Employment
STPS: Overtime = Labor Exploitation
On June 7, 2024, an amendment to the General Law to Prevent, Punish and Eradicate Crimes in the Matter of Trafficking in Persons and for the Protection and Assistance to the Victims of these Crimes (hereinafter the «Law on Trafficking in Persons») was published in the Official Gazette of the Federation, which is a regulation of Article 73 section XXI of the Political Constitution of the United States of Mexico. This article of the Constitution establishes the power of Congress to enact laws establishing the criminal offences and their penalties in the areas of kidnapping, enforced disappearance, trafficking in persons, torture and other cruel, inhuman or degrading treatment or punishment.
It is important to distinguish between the constitutional origin of the Law on Trafficking in Persons and that of the Federal Labor Law («LFT»), since the latter derives from the power of Congress established in Article 73, section X of the Constitution, to issue laws regulating Article 123 of the Magna Carta. That is, both laws of application throughout the country and of public interest, have a different origin and protect human rights.
The above is relevant because in the decree that reforms the Law on Trafficking in Persons, it modifies Article 21 that punishes with a penalty of 3 to 10 years in prison and a fine of 5 thousand to 50 thousand days, anyone who exploits one or more people for work. The same provision defines what should be understood as «labour exploitation» containing the following elements:
– To obtain, directly or indirectly, an unjustifiable benefit, economic or otherwise;
– That the benefit obtained is illicit;
-That it is someone else’s work; and
– That a person is subjected to practices that violate his or her dignity, such as:
– Dangerous or unhealthy conditions, without the necessary protections according to labor legislation or existing standards for the development of an activity or industry;
This last point, added in the decree published on June 7, 2024, could be interpreted as the possibility of classifying as a crime, when an employer requires its workers to work in excess of the working hours established in the LFT. However, in view of the origin and purposes of both the LFT and the Law on Trafficking in Persons, the latter establishes the criminal type in cases of «labor exploitation», when the elements described above that the legislation itself establishes are present. In other words, the labor relationship regulated by the LFT, where limits and sanctions are established for exceeding the maximum working hours, should not be confused with labor exploitation, where there must be an unjustifiable benefit, obtained illegally, through the work of others, where the dignity of people is violated.
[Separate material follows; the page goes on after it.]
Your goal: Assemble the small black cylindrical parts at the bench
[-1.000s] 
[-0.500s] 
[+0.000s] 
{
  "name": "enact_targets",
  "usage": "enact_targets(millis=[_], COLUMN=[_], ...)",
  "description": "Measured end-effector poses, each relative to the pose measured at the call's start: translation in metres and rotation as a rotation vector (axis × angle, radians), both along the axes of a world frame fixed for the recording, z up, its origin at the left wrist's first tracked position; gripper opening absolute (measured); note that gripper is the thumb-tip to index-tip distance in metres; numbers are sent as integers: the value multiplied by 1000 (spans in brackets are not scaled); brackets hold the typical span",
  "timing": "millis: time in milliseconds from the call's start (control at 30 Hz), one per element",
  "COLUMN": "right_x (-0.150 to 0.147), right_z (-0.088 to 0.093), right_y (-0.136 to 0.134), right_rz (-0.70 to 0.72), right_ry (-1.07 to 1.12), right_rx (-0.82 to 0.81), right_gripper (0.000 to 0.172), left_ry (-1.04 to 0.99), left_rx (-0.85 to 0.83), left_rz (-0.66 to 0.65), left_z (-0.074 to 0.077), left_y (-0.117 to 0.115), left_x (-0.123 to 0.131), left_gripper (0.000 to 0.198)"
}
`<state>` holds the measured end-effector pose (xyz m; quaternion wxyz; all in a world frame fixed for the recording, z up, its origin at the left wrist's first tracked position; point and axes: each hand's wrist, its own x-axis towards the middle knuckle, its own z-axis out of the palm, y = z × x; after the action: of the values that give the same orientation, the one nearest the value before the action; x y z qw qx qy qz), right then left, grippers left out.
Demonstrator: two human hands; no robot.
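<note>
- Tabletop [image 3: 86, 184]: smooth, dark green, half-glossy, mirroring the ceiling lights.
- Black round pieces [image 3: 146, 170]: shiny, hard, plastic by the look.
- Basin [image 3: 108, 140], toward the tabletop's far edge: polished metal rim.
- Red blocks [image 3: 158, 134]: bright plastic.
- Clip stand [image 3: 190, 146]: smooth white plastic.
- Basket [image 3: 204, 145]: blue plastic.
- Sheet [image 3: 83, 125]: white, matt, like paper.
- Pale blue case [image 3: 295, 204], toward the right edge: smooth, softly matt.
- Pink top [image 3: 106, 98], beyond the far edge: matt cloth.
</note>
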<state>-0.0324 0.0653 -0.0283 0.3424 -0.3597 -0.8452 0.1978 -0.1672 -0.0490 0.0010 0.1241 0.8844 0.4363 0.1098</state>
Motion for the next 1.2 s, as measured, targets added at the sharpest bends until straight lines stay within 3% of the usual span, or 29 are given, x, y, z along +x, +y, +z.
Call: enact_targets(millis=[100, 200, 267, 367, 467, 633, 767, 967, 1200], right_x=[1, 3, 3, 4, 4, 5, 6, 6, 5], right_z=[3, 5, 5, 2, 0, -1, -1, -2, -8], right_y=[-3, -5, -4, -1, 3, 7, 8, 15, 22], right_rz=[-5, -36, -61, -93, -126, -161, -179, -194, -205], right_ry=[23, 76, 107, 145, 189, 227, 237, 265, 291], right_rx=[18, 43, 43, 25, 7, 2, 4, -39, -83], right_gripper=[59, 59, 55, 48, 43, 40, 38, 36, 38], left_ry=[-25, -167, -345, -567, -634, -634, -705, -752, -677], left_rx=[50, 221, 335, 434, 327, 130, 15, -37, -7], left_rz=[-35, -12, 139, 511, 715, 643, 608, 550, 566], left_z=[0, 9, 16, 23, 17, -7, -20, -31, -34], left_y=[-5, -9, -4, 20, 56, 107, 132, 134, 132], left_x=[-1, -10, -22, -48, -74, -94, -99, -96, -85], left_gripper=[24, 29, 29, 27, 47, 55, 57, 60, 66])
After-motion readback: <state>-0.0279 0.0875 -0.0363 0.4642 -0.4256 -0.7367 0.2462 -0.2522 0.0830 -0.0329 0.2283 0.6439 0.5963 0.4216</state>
Similarly, it is important to note that Article 10 of the Law on Trafficking in Persons defines the crime of trafficking in persons as malicious actions that seek to recruit, engage, transport, transfer, retain, deliver, receive or harbor another person in order to exploit them. The same precept states that exploitation shall be understood as labor exploitation in terms of Article 21 described above, reinforcing a possible interpretation that the Law on Trafficking in Persons does not intend to criminalize labor relations in Mexico, but to protect and eradicate other types of illegal, inhuman, and degrading practices.